→ **WORK TO BE COMPLETED**:
Quote every line below exactly as it reads.

→ **INFORMATION SUPPLIED**:
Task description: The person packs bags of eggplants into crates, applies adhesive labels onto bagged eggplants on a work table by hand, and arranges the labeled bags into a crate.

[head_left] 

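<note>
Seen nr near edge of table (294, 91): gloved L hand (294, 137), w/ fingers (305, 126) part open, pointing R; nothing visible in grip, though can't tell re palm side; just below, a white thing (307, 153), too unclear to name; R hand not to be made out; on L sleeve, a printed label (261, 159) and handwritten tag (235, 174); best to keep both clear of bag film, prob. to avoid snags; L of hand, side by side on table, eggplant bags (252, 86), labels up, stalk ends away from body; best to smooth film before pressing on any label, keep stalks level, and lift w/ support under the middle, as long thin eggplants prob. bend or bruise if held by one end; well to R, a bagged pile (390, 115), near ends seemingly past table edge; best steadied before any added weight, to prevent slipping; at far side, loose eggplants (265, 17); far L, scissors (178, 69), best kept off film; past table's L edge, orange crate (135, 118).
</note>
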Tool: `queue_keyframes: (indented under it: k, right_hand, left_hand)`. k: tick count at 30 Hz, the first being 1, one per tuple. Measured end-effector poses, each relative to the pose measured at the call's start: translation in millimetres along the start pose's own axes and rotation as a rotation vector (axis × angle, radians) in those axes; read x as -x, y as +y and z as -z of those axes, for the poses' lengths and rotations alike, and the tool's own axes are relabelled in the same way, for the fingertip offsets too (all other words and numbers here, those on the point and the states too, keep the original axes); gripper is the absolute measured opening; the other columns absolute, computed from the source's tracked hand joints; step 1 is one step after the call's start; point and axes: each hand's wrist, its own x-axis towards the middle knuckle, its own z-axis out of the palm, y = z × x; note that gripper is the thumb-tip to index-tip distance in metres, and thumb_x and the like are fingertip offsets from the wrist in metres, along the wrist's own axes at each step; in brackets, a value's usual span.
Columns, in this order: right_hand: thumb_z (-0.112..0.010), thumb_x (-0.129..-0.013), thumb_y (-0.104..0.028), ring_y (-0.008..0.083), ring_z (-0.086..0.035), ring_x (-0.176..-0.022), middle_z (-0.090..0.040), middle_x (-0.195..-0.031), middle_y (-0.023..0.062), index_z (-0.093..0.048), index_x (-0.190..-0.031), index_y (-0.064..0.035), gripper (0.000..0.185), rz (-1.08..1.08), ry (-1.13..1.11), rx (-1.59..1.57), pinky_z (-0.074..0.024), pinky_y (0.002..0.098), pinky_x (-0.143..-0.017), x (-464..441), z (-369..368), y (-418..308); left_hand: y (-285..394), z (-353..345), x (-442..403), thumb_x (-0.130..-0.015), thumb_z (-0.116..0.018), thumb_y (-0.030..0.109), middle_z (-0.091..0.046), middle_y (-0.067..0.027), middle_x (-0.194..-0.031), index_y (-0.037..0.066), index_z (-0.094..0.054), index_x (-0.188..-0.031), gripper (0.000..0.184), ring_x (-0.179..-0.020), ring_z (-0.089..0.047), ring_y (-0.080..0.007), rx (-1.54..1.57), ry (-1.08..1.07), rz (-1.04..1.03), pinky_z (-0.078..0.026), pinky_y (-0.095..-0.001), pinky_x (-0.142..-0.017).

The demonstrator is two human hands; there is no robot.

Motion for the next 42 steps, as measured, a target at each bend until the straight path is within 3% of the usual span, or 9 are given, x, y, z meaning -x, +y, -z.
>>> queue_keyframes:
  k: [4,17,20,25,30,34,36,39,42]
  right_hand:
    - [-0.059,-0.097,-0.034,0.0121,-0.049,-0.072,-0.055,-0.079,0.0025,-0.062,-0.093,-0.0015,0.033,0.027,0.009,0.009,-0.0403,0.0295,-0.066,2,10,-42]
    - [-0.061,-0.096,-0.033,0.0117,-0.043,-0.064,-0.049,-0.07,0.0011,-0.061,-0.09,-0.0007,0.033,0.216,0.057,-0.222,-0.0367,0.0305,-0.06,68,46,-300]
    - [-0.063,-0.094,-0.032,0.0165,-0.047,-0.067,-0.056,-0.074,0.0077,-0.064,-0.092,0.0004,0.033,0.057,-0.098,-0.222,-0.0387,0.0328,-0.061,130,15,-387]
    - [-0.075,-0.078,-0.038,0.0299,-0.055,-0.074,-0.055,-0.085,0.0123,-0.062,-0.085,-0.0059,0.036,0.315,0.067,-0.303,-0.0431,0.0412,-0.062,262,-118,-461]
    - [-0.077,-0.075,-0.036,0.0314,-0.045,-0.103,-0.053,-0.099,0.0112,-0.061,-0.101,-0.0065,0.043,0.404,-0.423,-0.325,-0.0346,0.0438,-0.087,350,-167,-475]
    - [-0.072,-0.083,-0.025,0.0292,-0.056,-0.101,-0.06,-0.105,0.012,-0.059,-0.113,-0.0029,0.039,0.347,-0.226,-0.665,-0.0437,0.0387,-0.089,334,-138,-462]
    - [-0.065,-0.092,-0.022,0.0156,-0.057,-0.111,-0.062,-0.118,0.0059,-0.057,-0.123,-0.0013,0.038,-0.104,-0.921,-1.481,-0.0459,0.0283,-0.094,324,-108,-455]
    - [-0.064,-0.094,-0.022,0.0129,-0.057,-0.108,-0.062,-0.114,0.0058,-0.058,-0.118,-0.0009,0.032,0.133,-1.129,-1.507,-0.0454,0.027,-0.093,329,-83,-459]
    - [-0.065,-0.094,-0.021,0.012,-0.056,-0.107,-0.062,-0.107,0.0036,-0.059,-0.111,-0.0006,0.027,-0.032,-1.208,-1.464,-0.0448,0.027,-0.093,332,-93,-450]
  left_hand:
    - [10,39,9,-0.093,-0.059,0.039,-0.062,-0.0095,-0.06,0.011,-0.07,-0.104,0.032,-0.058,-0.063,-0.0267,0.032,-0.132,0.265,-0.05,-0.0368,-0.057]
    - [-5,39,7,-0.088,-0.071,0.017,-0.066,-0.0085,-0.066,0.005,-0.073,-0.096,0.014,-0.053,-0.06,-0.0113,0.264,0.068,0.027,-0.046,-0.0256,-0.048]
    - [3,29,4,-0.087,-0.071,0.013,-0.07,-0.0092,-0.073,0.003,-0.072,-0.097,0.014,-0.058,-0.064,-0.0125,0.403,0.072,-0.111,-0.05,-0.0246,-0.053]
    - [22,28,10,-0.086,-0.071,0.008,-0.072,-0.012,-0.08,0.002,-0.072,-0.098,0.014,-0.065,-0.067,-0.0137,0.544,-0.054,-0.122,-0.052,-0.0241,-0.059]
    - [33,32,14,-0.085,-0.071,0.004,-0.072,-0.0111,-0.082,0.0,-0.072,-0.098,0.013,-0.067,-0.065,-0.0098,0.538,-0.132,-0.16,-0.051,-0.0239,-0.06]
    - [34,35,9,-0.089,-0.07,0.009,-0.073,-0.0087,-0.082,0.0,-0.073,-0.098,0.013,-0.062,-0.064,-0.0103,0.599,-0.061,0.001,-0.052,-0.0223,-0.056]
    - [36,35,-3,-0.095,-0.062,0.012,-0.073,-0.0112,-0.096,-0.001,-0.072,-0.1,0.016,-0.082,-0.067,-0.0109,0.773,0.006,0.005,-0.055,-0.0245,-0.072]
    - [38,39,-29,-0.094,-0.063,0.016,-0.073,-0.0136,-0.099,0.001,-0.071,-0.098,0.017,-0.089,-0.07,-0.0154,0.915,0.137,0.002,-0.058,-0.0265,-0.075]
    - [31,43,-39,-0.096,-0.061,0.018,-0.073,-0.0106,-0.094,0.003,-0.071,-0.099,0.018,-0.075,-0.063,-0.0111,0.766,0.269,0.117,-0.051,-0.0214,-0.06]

→ **EXERCISE SOLUTION**:
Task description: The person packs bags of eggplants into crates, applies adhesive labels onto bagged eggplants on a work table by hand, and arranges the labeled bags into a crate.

[head_left] 

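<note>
Seen nr near edge of table (294, 91): gloved L hand (294, 137), w/ fingers (305, 126) part open, pointing R; nothing visible in grip, though can't tell re palm side; just below, a white thing (307, 153), too unclear to name; R hand not to be made out; on L sleeve, a printed label (261, 159) and handwritten tag (235, 174); best to keep both clear of bag film, prob. to avoid snags; L of hand, side by side on table, eggplant bags (252, 86), labels up, stalk ends away from body; best to smooth film before pressing on any label, keep stalks level, and lift w/ support under the middle, as long thin eggplants prob. bend or bruise if held by one end; well to R, a bagged pile (390, 115), near ends seemingly past table edge; best steadied before any added weight, to prevent slipping; at far side, loose eggplants (265, 17); far L, scissors (178, 69), best kept off film; past table's L edge, orange crate (135, 118).
</note>
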Tool: `queue_keyframes: (indented under it: k, right_hand, left_hand)`. k: tick count at 30 Hz, the first being 1, one per tuple. Measured end-effector poses, each relative to the pose measured at the call's start: translation in millimetres along the start pose's own axes and rotation as a rotation vector (axis × angle, radians) in those axes; read x as -x, y as +y and z as -z of those axes, for the poses' lengths and rotations alike, and the tool's own axes are relabelled in the same way, for the fingertip offsets too (all other words and numbers here, those on the point and the states too, keep the original axes); gripper is the absolute measured opening; the other columns absolute, computed from the source's tracked hand joints; step 1 is one step after the call's start; point and axes: each hand's wrist, its own x-axis towards the middle knuckle, its own z-axis out of the palm, y = z × x; note that gripper is the thumb-tip to index-tip distance in metres, and thumb_x and the like are fingertip offsets from the wrist in metres, along the wrist's own axes at each step; in brackets, a value's usual span.
Columns, in this order: right_hand: thumb_z (-0.112..0.010), thumb_x (-0.129..-0.013), thumb_y (-0.104..0.028), ring_y (-0.008..0.083), ring_z (-0.086..0.035), ring_x (-0.176..-0.022), middle_z (-0.090..0.040), middle_x (-0.195..-0.031), middle_y (-0.023..0.062), index_z (-0.093..0.048), index_x (-0.190..-0.031), index_y (-0.064..0.035), gripper (0.000..0.185), rz (-1.08..1.08), ry (-1.13..1.11), rx (-1.59..1.57), pinky_z (-0.074..0.024), pinky_y (0.002..0.098), pinky_x (-0.143..-0.017), x (-464..441), z (-369..368), y (-418..308); left_hand: y (-285..394), z (-353..345), x (-442..403), thumb_x (-0.130..-0.015), thumb_z (-0.116..0.018), thumb_y (-0.030..0.109), middle_z (-0.091..0.046), middle_y (-0.067..0.027), middle_x (-0.194..-0.031), index_y (-0.037..0.066), index_z (-0.094..0.054), index_x (-0.188..-0.031), gripper (0.000..0.184), ring_x (-0.179..-0.020), ring_z (-0.089..0.047), ring_y (-0.080..0.007), rx (-1.54..1.57), ry (-1.08..1.07), rz (-1.04..1.03), pinky_z (-0.078..0.026), pinky_y (-0.095..-0.001), pinky_x (-0.142..-0.017).

The demonstrator is two human hands; there is no robot.

Motion for the next 42 steps, as measured, a target at each bend until the straight path is within 3% of the usual span, or 9 are given, x, y, z meaning -x, +y, -z.
>>> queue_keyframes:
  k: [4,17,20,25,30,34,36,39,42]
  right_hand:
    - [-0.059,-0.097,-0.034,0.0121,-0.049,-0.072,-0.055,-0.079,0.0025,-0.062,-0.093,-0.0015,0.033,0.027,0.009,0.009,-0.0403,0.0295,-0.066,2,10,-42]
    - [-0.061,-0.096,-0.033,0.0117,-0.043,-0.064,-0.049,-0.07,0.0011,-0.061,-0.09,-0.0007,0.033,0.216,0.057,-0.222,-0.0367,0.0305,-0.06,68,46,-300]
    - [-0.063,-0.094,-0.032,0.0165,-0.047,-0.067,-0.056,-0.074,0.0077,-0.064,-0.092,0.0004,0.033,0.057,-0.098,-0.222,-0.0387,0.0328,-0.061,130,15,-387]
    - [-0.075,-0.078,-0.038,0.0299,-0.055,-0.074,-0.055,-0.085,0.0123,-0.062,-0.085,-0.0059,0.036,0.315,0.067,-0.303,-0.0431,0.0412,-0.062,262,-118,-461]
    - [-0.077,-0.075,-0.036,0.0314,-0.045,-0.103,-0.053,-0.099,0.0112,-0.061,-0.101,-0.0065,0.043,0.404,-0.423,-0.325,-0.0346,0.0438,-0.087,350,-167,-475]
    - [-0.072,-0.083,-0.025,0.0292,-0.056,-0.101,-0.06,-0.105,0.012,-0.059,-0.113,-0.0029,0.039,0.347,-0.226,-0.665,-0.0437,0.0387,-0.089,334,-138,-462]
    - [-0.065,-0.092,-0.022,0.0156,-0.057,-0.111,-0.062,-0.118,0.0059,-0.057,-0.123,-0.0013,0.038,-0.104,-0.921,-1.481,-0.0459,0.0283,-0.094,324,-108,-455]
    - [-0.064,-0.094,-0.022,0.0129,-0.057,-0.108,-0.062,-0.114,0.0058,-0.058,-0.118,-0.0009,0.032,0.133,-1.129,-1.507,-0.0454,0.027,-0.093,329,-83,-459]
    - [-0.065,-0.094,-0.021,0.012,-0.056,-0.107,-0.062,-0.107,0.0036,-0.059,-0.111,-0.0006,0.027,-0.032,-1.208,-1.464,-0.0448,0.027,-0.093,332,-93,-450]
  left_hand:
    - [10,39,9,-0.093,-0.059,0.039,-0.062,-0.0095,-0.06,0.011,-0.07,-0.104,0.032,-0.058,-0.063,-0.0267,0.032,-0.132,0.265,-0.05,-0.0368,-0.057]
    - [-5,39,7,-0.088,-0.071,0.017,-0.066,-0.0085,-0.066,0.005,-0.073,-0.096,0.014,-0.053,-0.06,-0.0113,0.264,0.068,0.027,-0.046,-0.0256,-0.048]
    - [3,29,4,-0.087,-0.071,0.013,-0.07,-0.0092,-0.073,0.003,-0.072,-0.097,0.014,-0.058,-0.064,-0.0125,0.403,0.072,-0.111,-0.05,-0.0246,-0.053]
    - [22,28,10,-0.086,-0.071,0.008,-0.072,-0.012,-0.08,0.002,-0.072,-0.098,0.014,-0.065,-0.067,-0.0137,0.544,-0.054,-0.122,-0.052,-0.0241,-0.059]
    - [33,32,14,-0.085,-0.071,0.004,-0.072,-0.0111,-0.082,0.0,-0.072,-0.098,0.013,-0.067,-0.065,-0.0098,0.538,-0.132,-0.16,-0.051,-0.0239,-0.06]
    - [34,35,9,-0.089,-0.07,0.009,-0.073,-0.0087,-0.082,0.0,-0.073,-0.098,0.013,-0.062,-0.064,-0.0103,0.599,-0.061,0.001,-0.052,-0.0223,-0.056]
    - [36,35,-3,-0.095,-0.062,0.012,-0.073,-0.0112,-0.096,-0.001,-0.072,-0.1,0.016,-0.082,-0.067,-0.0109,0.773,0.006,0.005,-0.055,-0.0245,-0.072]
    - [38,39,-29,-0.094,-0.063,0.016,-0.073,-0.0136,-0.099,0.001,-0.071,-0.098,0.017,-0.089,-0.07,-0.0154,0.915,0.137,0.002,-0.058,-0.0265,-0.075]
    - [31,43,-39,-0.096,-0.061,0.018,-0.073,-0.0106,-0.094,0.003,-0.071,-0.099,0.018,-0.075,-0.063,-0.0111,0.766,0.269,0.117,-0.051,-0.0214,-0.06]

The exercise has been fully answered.